Lydia era atractiva, había creído eso desde que la vi, pero implicar que tenía algún tipo de relación con la chiquilla nórdica que tantos problemas me había causado y con la que sólo había convivido por un par de días, resultaba irrisorio.
—No era nadie importante —contesté, tajante, levantándome de mi sitio con una camisa y pantalones limpios colgando del antebrazo—. ¿Quieres largarte ya? Necesito asearme.
Onmund torció una sonrisa al advertir la barra de jabón que puse junto a la vasija con agua y la esponja sobre la mesilla aledaña a la cama antes de empezar a quitarme una a una las capas de ropa.
—Está bien —dijo, al ponerse de pie desde la silla en el cuarto en la que descansaba; pero desde luego que no iba a dejar el tema tan fácilmente—. El posadero dijo que la chica estaba herida, ¿qué pasó antes de eso?
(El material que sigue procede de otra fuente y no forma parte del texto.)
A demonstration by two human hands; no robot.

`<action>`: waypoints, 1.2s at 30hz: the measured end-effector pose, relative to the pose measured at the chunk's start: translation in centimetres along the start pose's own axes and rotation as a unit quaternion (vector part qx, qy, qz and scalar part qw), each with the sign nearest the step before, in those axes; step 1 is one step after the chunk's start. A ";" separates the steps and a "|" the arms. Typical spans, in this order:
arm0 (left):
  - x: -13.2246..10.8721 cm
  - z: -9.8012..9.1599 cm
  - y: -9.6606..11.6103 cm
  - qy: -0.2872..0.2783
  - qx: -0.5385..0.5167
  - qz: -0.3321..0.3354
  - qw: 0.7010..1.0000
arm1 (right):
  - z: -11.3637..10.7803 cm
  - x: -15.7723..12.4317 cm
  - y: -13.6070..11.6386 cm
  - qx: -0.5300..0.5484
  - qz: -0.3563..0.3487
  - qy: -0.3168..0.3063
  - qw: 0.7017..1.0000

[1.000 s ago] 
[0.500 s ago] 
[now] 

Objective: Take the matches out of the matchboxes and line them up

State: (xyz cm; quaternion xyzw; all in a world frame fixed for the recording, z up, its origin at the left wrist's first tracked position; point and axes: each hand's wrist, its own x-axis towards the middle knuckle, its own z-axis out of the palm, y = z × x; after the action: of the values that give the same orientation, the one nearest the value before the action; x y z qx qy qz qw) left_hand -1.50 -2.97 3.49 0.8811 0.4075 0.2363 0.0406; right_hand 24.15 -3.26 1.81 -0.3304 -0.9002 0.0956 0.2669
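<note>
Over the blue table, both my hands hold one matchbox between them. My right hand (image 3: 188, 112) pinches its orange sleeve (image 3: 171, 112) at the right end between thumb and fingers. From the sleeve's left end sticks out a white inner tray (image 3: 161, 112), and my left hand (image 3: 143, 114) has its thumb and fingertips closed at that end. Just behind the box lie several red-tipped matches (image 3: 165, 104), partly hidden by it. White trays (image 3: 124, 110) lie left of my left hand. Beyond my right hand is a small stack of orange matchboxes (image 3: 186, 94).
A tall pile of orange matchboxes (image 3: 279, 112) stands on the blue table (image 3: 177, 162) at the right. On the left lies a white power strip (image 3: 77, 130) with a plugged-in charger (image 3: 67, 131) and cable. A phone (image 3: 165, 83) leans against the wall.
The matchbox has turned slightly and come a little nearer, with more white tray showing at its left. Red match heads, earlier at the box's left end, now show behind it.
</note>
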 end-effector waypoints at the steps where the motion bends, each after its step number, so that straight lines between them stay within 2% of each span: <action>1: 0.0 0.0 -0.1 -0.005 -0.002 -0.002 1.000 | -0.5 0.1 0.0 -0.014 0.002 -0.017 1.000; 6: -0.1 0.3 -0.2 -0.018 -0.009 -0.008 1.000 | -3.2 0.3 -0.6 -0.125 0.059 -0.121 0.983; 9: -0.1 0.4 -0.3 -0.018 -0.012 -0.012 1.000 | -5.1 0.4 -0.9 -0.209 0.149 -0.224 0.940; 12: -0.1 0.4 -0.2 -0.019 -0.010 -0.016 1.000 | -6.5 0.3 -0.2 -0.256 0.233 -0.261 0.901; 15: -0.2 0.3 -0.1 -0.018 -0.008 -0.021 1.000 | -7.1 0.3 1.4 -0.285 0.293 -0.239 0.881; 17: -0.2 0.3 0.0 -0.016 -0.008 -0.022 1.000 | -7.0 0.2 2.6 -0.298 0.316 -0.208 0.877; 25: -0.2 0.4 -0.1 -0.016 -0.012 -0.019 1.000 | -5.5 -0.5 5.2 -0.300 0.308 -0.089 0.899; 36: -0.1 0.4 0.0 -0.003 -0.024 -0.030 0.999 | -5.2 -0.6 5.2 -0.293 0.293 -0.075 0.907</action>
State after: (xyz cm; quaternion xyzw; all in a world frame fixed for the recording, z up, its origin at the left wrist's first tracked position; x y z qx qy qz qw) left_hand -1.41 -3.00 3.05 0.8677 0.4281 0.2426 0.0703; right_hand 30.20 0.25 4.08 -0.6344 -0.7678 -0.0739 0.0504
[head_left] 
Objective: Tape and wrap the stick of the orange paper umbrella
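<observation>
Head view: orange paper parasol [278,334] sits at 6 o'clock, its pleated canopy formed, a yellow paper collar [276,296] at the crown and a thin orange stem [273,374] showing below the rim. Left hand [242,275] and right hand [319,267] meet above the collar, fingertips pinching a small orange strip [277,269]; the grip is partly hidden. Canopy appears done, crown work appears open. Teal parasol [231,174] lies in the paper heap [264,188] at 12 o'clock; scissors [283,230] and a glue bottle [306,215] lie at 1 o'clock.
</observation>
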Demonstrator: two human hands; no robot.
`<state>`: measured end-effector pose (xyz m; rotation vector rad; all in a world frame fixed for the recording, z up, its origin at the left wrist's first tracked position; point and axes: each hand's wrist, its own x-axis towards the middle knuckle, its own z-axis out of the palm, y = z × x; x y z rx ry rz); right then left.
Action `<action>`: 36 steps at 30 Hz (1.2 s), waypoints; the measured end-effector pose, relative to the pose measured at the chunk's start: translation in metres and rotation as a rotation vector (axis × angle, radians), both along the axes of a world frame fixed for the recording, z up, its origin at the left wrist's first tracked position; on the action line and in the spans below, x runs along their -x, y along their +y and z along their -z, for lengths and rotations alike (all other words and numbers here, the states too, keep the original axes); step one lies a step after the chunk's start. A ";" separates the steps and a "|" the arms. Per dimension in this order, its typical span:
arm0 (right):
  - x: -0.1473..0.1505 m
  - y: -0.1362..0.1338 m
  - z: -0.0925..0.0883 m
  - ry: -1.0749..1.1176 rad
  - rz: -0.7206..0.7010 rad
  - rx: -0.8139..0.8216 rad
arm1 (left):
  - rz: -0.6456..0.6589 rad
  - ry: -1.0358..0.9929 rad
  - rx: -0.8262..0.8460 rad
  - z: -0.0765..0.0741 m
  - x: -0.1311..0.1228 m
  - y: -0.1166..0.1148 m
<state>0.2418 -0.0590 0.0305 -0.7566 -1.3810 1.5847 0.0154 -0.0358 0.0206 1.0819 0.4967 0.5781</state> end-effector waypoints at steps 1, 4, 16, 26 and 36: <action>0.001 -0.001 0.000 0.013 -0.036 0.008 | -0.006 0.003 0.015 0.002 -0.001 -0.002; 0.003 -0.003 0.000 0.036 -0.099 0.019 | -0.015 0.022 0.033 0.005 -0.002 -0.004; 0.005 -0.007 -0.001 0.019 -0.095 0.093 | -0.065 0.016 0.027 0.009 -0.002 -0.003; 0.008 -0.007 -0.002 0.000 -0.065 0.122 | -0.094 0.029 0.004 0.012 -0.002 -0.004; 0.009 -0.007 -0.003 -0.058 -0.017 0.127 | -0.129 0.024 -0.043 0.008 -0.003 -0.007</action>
—Bandidos. —contesté sin muchos rodeos y sin dar más detalles, tal y como aquel día.
Onmund dio un asentimiento, alargando la mano hacia la puerta para abrirla y retirarse:
—Ya veo —masculló, rendido ante mi apatía—. Que descanses, Aszel. Nos vemos por la mañana.
—Partiremos temprano. Si no te levantas, me iré sin ti.
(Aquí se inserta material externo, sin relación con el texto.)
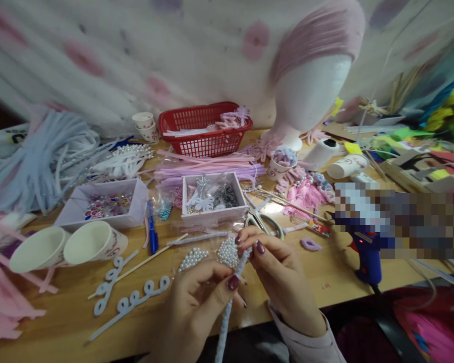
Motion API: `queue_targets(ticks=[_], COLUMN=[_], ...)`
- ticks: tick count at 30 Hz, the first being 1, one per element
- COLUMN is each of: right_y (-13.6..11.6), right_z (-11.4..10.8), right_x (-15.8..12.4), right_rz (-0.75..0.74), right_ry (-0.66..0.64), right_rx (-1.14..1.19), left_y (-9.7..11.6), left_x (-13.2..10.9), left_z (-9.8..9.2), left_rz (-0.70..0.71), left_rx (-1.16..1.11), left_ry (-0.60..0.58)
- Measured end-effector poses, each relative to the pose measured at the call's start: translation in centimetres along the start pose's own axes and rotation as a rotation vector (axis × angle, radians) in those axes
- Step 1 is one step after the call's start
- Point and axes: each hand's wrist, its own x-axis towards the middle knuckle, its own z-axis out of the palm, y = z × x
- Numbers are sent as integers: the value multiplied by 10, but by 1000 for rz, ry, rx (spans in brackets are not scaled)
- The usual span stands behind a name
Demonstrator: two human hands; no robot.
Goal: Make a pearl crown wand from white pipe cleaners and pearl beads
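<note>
A pale grey-white pipe cleaner (224,325) runs up between my two hands above the table's front edge. My left hand (200,302) pinches it partway along, thumb over forefinger. Near its upper end, the fingertips of my right hand (278,272) close on it. Just beyond my fingers lie two heaps of pearl beads (228,252). Scissors (263,222) rest behind my right hand, their handles toward me. To the left lie two pipe cleaners bent into loops, one a looped strip (136,300). A small lilac ring (310,244) sits to the right.
A blue glue gun (366,252) with a red light stands at the right. Paper cups (94,242), a box of gems (102,204), a white box of charms (215,201) and a red basket (204,143) stand around. A white mannequin head (310,91) rises behind.
</note>
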Motion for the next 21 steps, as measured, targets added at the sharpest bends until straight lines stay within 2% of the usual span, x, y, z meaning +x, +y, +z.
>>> queue_targets(ticks=[3,6,10,13,15,19,21], right_y=[4,7,11,10,8,8,9], right_z=[-2,-3,-2,1,3,4,3], right_x=[-1,-1,0,-1,-1,-1,0], right_rz=[-27,-72,-122,-175,-233,-287,-288], right_ry=[26,29,60,168,240,307,322], right_rx=[-12,-19,-38,-155,-224,-274,-260], left_y=[-1,-3,-2,-4,-8,-13,-13], left_x=[2,3,6,7,9,12,13], left_z=[1,4,8,11,14,17,19], left_rz=[-130,-195,-191,-148,-44,382,535], left_rx=[-170,-298,-346,-280,-170,250,416], left_ry=[-40,-59,-76,-85,-37,108,144])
Cuando Onmund se retiró, exhalando por la nariz algo parecido a una suave risa, la habitación quedó en silencio y puse el seguro de la puerta que cerró tras de sí antes de quitarme las últimas prendas.
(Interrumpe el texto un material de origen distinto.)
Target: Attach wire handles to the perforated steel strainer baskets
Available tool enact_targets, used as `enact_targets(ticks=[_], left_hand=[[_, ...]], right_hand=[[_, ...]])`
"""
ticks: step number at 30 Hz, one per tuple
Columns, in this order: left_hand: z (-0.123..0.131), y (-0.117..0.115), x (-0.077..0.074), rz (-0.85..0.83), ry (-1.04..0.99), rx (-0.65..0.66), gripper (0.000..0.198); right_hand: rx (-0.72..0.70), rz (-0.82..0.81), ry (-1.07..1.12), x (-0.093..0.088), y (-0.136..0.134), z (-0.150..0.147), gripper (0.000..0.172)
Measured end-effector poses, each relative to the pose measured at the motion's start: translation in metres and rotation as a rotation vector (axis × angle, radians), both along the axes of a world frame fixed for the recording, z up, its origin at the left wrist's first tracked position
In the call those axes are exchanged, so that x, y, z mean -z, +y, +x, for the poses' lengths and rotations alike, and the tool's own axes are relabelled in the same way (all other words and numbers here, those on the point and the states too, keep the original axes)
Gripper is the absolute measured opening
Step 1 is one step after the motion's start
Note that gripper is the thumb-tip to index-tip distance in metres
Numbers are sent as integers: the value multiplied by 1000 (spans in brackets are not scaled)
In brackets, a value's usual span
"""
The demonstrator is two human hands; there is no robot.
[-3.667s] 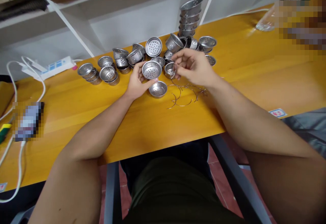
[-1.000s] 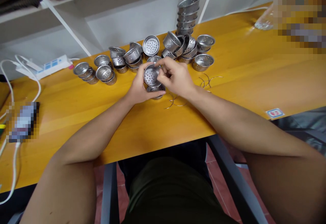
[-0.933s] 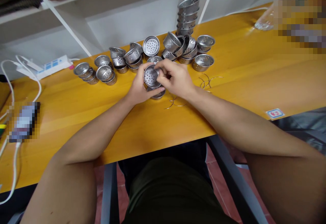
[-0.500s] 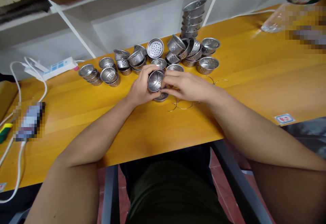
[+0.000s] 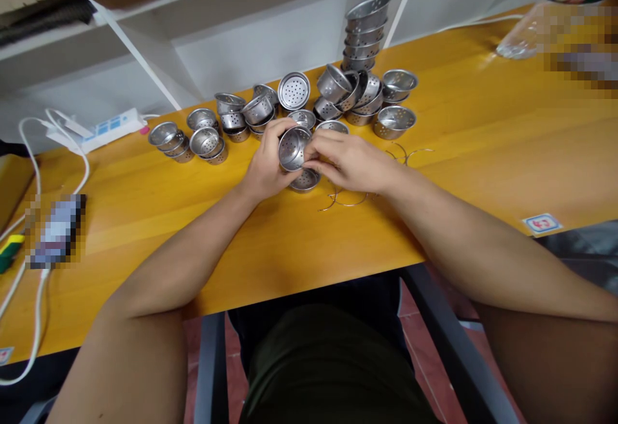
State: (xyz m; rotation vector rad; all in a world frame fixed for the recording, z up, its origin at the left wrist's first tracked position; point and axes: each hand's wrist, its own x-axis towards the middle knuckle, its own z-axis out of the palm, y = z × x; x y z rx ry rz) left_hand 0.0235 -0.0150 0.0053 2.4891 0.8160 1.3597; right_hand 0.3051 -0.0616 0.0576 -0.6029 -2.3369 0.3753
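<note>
Yellow wooden table [image 5: 483,154]. Left hand [image 5: 264,168] grasps a perforated steel strainer cup [image 5: 292,148] above the table centre. Right hand [image 5: 355,163] pinches its rim at 3 o'clock. The cup is tipped, its axis and open mouth toward the camera. Wire bails [image 5: 348,200] lie at 5 o'clock.

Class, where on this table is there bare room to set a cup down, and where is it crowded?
Free: table left of the left hand, and right of the wire rings towards the sticker. Crowded: strainer cups at the back.
</note>
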Motion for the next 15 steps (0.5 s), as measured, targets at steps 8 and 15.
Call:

El agua de la vasija estaba tibia cuando humedecí con ella la esponja y luego la usé para enjabonarme por completo, tallándome con fuerza. El agua enfriándose sobre mi piel me hizo tiritar de frío, pero lo ignoré y me aseé lo mejor que pude.
Camino aquí me había adaptado a muchas cosas con las que nunca había tenido que lidiar antes en mi vida. Las bajas temperaturas, la comida seca y fría, el trato directo con la gente, los animales salvajes, el mal tiempo... Pero si había algo a lo que nunca, jamás me iba a poder acostumbrar, era a la suciedad. Aun cuando las noches de Hibernalia eran despiadadamente heladas, procuraba lavarme de pies a cabeza con regularidad. Extrañaba poder meterme en una bañera llena de agua caliente y el suave aroma de los aceites y jabones finos. Formar parte de la corte de la nobleza, aunque sólo fuera en la posición de aprendiz del mago de esta, implicaba mantener pulcritud en todos los aspectos. Nunca había poseído demasiada labia o modales particularmente cuidados, pero la higiene era algo que se había arraigado en mí de forma irrevocable.
Ya limpio y habiendo cambiado mis prendas, me acosté a dormir.
Todavía teníamos un largo camino por delante; y lo que nos aguardara al frente era otro misterio para el cual ya no me quedaban energías ese día.